▸ The task
Using the data below, set down every line from the one containing "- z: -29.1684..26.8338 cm" through the one containing "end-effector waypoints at", inclusive and unchanged. Pictures are to be skipped.

◇ ◇ ◇ ◇ ◇

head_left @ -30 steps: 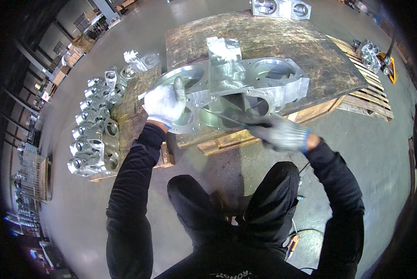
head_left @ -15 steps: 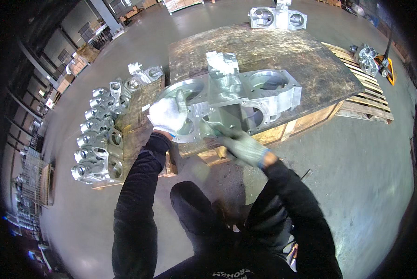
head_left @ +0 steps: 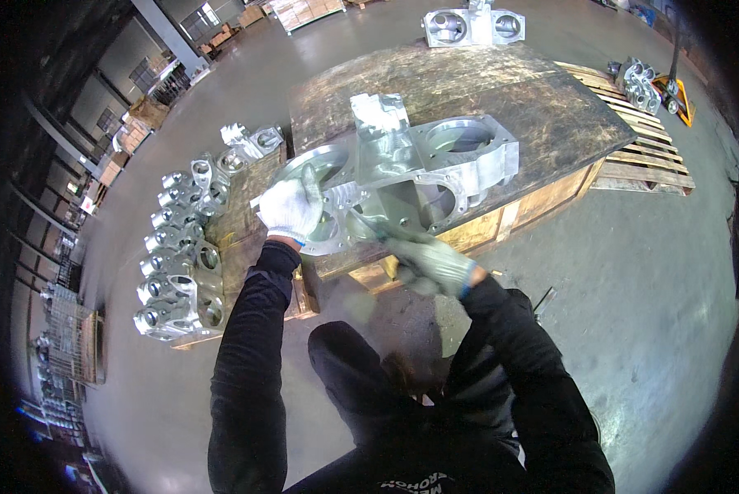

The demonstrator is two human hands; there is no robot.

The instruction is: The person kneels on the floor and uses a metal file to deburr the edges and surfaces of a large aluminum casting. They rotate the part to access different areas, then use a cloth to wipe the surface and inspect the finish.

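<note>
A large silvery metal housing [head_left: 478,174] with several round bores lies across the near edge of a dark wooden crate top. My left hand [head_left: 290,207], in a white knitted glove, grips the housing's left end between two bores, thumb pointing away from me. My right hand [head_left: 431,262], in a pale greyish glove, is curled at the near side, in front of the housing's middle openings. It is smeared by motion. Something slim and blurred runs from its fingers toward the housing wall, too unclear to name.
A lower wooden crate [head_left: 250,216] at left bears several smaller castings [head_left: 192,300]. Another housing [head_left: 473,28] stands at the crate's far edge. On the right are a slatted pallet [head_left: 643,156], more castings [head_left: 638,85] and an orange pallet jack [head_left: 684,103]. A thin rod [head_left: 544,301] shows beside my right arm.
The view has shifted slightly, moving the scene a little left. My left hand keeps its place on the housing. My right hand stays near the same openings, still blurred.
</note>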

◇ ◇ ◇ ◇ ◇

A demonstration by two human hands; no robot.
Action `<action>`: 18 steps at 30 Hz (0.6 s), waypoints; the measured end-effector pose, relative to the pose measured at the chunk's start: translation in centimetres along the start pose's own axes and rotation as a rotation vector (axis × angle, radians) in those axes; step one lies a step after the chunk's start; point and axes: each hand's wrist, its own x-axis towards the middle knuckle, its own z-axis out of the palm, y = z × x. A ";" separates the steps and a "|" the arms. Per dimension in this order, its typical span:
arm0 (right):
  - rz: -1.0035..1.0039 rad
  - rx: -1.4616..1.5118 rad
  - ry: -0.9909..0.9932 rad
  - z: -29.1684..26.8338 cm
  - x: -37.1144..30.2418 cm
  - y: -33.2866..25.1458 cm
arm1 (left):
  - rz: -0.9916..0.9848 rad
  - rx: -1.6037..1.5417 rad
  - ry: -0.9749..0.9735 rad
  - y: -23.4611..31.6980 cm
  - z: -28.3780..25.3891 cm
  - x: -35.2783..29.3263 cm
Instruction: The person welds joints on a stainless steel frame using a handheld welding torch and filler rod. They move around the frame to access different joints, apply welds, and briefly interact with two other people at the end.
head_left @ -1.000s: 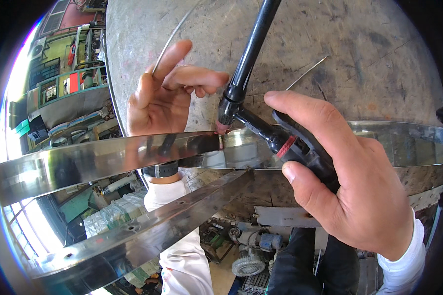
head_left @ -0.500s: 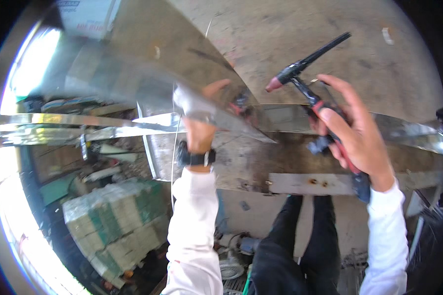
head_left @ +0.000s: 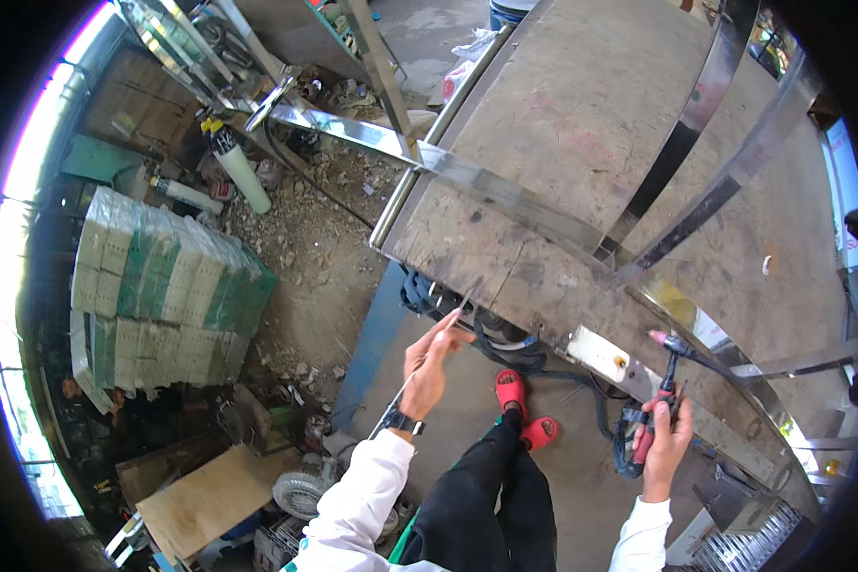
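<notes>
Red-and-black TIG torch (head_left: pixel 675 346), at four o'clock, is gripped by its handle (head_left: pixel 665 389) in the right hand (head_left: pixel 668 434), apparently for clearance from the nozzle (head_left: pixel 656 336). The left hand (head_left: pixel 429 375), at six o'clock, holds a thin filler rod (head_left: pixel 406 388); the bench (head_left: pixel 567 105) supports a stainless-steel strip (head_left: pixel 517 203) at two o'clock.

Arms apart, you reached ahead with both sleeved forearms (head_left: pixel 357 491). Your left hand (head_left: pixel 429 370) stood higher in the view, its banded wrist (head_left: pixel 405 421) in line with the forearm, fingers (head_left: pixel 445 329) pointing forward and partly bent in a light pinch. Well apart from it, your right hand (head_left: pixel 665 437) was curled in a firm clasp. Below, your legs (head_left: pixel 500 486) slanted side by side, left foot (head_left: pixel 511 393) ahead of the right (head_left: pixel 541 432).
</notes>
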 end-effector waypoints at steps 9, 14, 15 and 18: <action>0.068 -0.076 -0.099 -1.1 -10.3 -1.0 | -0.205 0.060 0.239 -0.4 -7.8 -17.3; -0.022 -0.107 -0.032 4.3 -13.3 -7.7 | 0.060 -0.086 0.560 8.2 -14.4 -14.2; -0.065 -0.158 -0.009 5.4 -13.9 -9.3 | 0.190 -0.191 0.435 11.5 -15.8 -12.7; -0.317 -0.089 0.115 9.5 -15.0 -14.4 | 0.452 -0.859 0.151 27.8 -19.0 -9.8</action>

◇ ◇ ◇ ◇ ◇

▸ Result below
  - z: -29.1684..26.8338 cm
  - x: -37.1144..30.2418 cm
  - y: -33.2866..25.1458 cm
arm1 (left):
  - rz: -0.9916..0.9848 rad
  - rx: -1.6037..1.5417 rad
  - ry: -0.9749..0.9735 rad
  - y: -23.4611..31.6980 cm
  - z: -28.3780..25.3891 cm
  - x: -35.2783..29.3263 cm
Instruction: The person welds joints on a stainless steel frame using a handheld welding torch and filler rod. They move around the frame to access different joints, apply welds, and briefly interact with two other people at the end.
head_left @ -1.000s: 
head_left @ -0.500s: 
head_left @ +0.000s: 
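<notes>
Red-and-black TIG torch (head_left: pixel 675 346), at four o'clock, is gripped by its handle (head_left: pixel 665 389) in the right hand (head_left: pixel 668 434), apparently for clearance from the nozzle (head_left: pixel 656 336). The left hand (head_left: pixel 429 375), at six o'clock, holds a thin filler rod (head_left: pixel 406 388); the bench (head_left: pixel 567 105) supports a stainless-steel strip (head_left: pixel 517 203) at two o'clock.

Arms apart, you reached ahead with both sleeved forearms (head_left: pixel 357 491). Your left hand (head_left: pixel 429 370) stood higher in the view, its banded wrist (head_left: pixel 405 421) in line with the forearm, fingers (head_left: pixel 445 329) pointing forward and partly bent in a light pinch. Well apart from it, your right hand (head_left: pixel 665 437) was curled in a firm clasp. Below, your legs (head_left: pixel 500 486) slanted side by side, left foot (head_left: pixel 511 393) ahead of the right (head_left: pixel 541 432).
</notes>
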 end-effector waypoints at steps 9, 14, 15 and 18: <action>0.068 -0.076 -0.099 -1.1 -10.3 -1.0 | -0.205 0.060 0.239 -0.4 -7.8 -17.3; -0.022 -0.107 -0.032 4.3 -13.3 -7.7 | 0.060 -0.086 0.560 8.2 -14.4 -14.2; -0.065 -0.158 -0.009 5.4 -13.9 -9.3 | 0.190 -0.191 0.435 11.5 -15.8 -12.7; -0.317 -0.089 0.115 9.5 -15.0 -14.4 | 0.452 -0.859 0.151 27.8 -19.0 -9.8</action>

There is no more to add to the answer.